The difference is that marshaling might be used to translate data. In contrast, serialization sends or stores data in a byte stream and reassembles it in its original form. Both do serialization, but there is a difference in intent in these two processes.

You can see this struct I created for interacting with Twitter data below as an example of marshaling in action. In Golang, you can give hints called tags, easily converting this object into JSON data using Golang's built-in marshaling service.

golang_marshall_example — Golang Struct using JSON tags

What is Endianness?

I’d also like to touch on the subject of endianness lightly. Endianness is a term used to describe the order of bytes in memory.

You can think of memory as a block where bites of data are stored. For serialization to work, the byte stream needs to transfer data types regardless of the changing endianness from one system to another.

You can see the little and big-endian differences below. It is essential that the endianness matches from one system to another or be converted somehow, as not all systems order their bits the same way.
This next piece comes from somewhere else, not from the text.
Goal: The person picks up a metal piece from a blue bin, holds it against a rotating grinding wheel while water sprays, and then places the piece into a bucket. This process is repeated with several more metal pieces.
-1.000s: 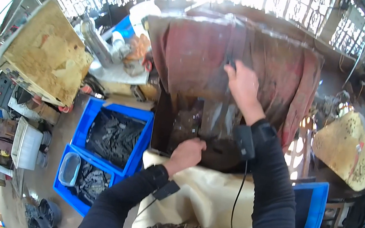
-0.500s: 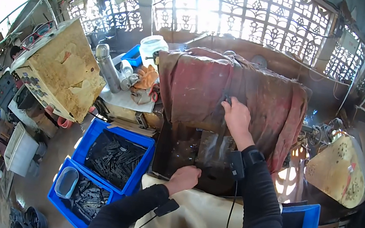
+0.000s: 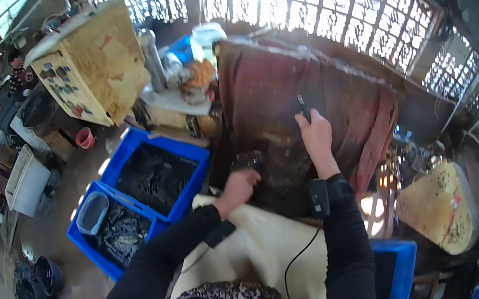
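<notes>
My right hand [image 3: 318, 136] is closed on a short, narrow dark piece [image 3: 303, 104] that looks like metal, pinched at the fingertips and pointing up and left. It is held in front of a stained reddish-brown cloth [image 3: 270, 82] draped over a box-like frame. Lower and to the left, my left hand [image 3: 239, 186] is blurred, its fingers curled. A dark shape [image 3: 247, 160] is just beyond its fingers; I cannot make out what it is or whether the hand grips it. Dark space under the cloth hides what is inside.
Two blue crates [image 3: 203, 172] with dark flat pieces stand at left, a clear tub [image 3: 93, 212] in the nearer one. Another blue crate [image 3: 404, 285] is at right. A rusty cream cabinet [image 3: 102, 63] stands far left, a drilled cream block [image 3: 439, 205] at right. Cream sheeting [image 3: 275, 238] covers my lap.
My left hand has moved up and away from my lap, toward the dark opening. My right hand has shifted little, and the piece in it shows more plainly. The view has tilted slightly.
</notes>
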`<state>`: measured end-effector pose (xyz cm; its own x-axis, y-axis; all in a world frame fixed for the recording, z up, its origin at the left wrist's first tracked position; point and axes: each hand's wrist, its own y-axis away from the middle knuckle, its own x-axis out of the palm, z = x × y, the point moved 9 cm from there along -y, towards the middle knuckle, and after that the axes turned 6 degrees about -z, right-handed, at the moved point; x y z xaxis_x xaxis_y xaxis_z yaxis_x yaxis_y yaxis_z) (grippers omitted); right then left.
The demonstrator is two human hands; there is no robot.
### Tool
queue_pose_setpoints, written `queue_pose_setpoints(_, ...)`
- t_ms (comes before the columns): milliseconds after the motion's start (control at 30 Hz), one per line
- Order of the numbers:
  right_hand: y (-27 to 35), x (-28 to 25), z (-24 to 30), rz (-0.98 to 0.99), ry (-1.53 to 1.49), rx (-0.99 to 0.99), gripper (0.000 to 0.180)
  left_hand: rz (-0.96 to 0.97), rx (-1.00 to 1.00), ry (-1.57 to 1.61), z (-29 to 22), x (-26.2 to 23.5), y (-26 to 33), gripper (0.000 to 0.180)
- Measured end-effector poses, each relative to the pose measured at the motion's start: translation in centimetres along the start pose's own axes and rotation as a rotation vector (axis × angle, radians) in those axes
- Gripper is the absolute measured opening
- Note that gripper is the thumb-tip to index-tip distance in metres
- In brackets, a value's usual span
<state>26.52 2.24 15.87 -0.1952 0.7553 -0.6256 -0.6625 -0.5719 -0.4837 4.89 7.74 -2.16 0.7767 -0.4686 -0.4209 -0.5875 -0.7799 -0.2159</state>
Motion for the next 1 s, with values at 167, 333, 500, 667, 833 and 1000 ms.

Little and big endian courtesy of https://pvs-studio.com/en/blog/lessons/0019/ — Little and big-endian Courtesy of https://pvs-studio.com/en/blog/lessons/0019/

Use Cases for Serialization

Our use case takes full advantage of these features. We plan to take in some information from the hardware we’re scanning, package up that information into a byte stream, and send it along with the network to another service that will reconstruct the data.
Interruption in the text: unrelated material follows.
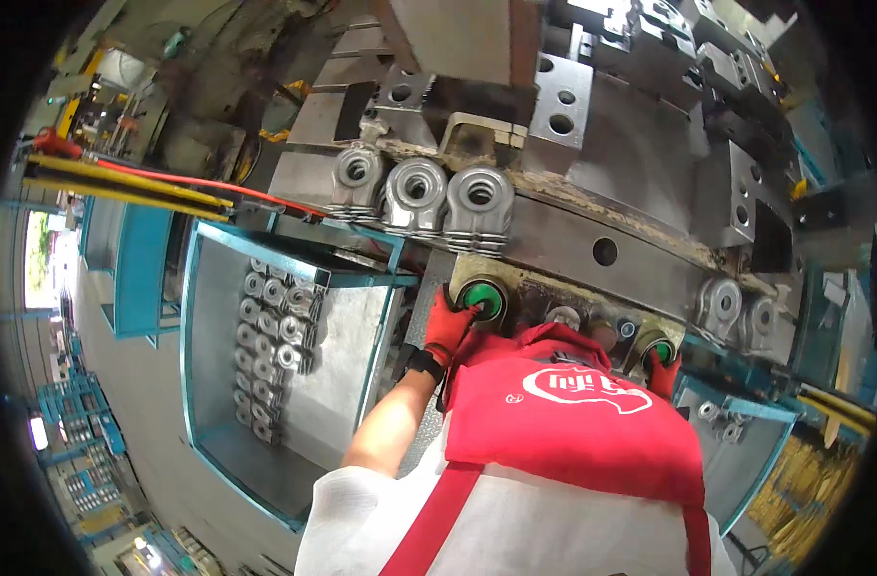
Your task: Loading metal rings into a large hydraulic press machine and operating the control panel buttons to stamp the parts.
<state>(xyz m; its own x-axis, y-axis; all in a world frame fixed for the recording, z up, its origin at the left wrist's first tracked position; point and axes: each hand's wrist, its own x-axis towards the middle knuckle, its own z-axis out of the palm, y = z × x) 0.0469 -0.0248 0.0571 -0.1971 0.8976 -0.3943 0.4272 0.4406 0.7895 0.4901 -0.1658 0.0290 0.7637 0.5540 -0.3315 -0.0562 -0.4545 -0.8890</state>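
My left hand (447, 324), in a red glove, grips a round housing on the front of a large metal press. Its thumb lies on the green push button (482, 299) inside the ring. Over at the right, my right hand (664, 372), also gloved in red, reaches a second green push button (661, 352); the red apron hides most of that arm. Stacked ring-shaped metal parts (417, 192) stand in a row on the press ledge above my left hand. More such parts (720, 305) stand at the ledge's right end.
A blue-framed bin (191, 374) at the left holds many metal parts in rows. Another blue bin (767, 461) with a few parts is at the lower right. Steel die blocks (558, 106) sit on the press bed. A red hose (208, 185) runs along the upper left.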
The process of reversing the serialization process and reconstructing the data back into its original form is called deserialization.

There are other use cases for this. For example, REST APIs or messaging protocols such as AMQP can use serialization to compress and send data.

AMQP is a messaging protocol where you send messages to an AMQP broker, and the receiving service is “listening” to this broker for a message. Backend engineers might know this well, as this is often used for sending data back and forth within distributed systems.

Many programming languages include the ability to spin up some serialization easily. So it is a language-agnostic topic.

Serialization Example

Let’s give a quick example. This code uses the library kombu to send messages via AMQP. We’re using this to send messages from one software package to another over a network. This code is for a service sending a message to an AMQP broker:

def send_message(self, payload, sender_serializer):
...
    try:
        producer.publish(
            {'payload': message},
            ...
            serializer = 'json',
            ...
        )
        return

Take note of the publish method. We are passing in the serialization method as an argument so that the library knows how to serialize the data we are passing in.

The data message is converted into a stream of bytes, which, if you look at it, just looks like a long string of letters and numbers, and we send the message.

The corresponding service will use the same serialization method to reconstruct the data in its original state. This is a significant feature as we are creating a suite of tools that need to be able to send messages to each other for them to work.

Serialization Data Formats

I use JSON for serialization whenever the task at hand calls for it. However, you can also use a few others.

JSON has a lot of overhead, but the human readability makes it ideal for me. You can also use Protobufs, YAML, or XML. Those are just some of the data object formats you can use.

Conclusion

I’m glad I got this out of my system. I got to stop thinking about this, and, hopefully, someone learned something from it.

Serialization becomes essential when you’re putting together your communication pipeline. It’s good to know about this topic to feel confident approaching whatever tool you are using with the proper background knowledge.

-George